Effective sample size has another, more common meaning in a Bayesian context. From the Stan docs, “The amount by which autocorrelation within the chains increases uncertainty in estimates can be measured by effective sample size (ESS).” This is a totally unrelated use of the term, so don’t get them confused!

So if we’re using a beta-binomial conjugate model, we would say the ESS of \(Be(10, 10)\) is \(\alpha + \beta = 20\), while \(Be(500, 500)\) is \(1000\).

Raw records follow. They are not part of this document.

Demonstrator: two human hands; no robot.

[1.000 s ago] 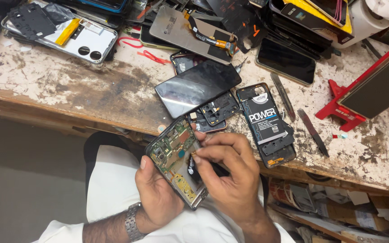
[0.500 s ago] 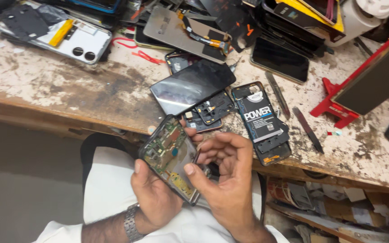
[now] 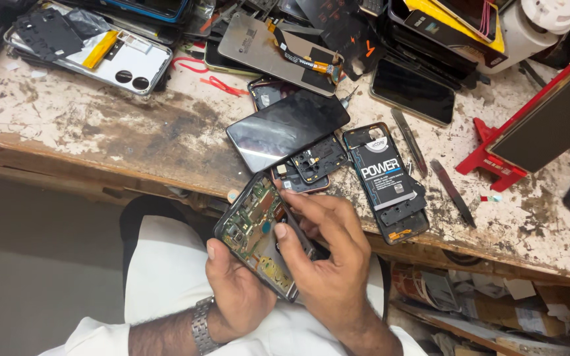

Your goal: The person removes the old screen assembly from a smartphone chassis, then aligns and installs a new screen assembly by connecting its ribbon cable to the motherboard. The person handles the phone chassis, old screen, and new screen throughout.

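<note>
While it is held over the lap just in front of the bench's near edge, the opened phone [image 3: 256,232] lies with its long axis on a slant, its top end pointing up toward the bench and its lower end down toward the person's body, the green circuit side facing up. The left hand [image 3: 235,293] cups it from below, thumb lying along its left edge, wrist in a metal watch [image 3: 199,324]. The right hand [image 3: 324,264] comes over the right side, thumb tip pressed on the board and the fingers curled over the upper right edge; whether anything is pinched between them cannot be told. Compared with half a second ago, the right fingers have closed in over the phone, where they were spread wider, and the phone has kept its tilt. The bench [image 3: 100,138] is worn wood with flaking white paint. Near its front edge lie a dark screen panel [image 3: 287,128], a small frame part [image 3: 311,161] and a phone with a battery showing [image 3: 385,181]. A white phone back [image 3: 110,59] lies at the far left, a red stand [image 3: 496,155] at the right.
</note>
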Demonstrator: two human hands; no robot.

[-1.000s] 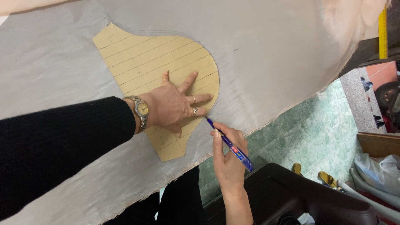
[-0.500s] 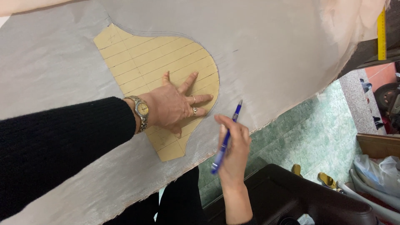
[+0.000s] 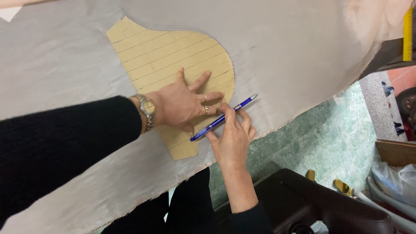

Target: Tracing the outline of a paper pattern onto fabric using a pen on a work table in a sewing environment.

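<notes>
Head view: the left hand (image 3: 184, 104) lies flat and spread wide on a tan lined template (image 3: 173, 69), palm down, fingers fanned toward the template's rounded right edge. It grips nothing; it simply presses on the card. There are rings on two fingers and a metal watch (image 3: 146, 112) at the wrist, above a black sleeve (image 3: 65, 147) that comes in from the left.

The template rests on a sheet of pale grey cloth (image 3: 281, 47) that covers most of the frame. Its wide, rounded part is toward the cloth's upper middle and its narrow end points at the cloth's lower edge. A faint traced line follows the template's upper curve on the cloth.

The right hand (image 3: 234, 138) comes up from the lower edge of the cloth and is closed around a blue pen (image 3: 223, 118). The pen lies slanted, one end low and left over the template's narrow part, the other high and right over the bare cloth. It sits just beside the left hand's fingertips; whether its tip touches the card I cannot tell.

Beyond the cloth's lower right edge are a green speckled floor (image 3: 329, 143), a black seat (image 3: 303, 203) and a clear plastic bag (image 3: 396, 177).
</notes>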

We’ve had questions about how the Normal-Gamma ESS was calculated on the last slide. I believe this is the reasoning: when you define the Normal distribution with precision and have a Gamma prior, the (conjugate) posterior is \(Gamma\left(\alpha + n/2, \beta + 1/2 \cdot \sum_{i=1}^{n} (x_i - n)^2\right)\), so the mean is \(\frac{\alpha + n/2}{\beta + 1/2 \cdot \sum_{i=1}^{n} (x_i - n)^2}\). Then Professor Vidakovic is informally comparing prior mean to posterior mean:

\[\frac{\alpha}{\beta} \rightarrow \frac{\alpha + n/2}{\beta + 1/2 \cdot \sum_{i=1}^{n} (x_i - n)^2} \rightarrow ESS = 2\alpha\]

Spiegelhalter’s categories and current recommendations#

The professor mentions three different types of priors: vague, skeptical, and enthusiastic [Spiegelhalter et al., 1994]. These are similar to the five categories mentioned in the Stan Prior Choice Recommendations.

Both Stan and PyMC developers recommend prior predictive checks for your models. When combined with visualizations, these can help you check how realistic your priors are.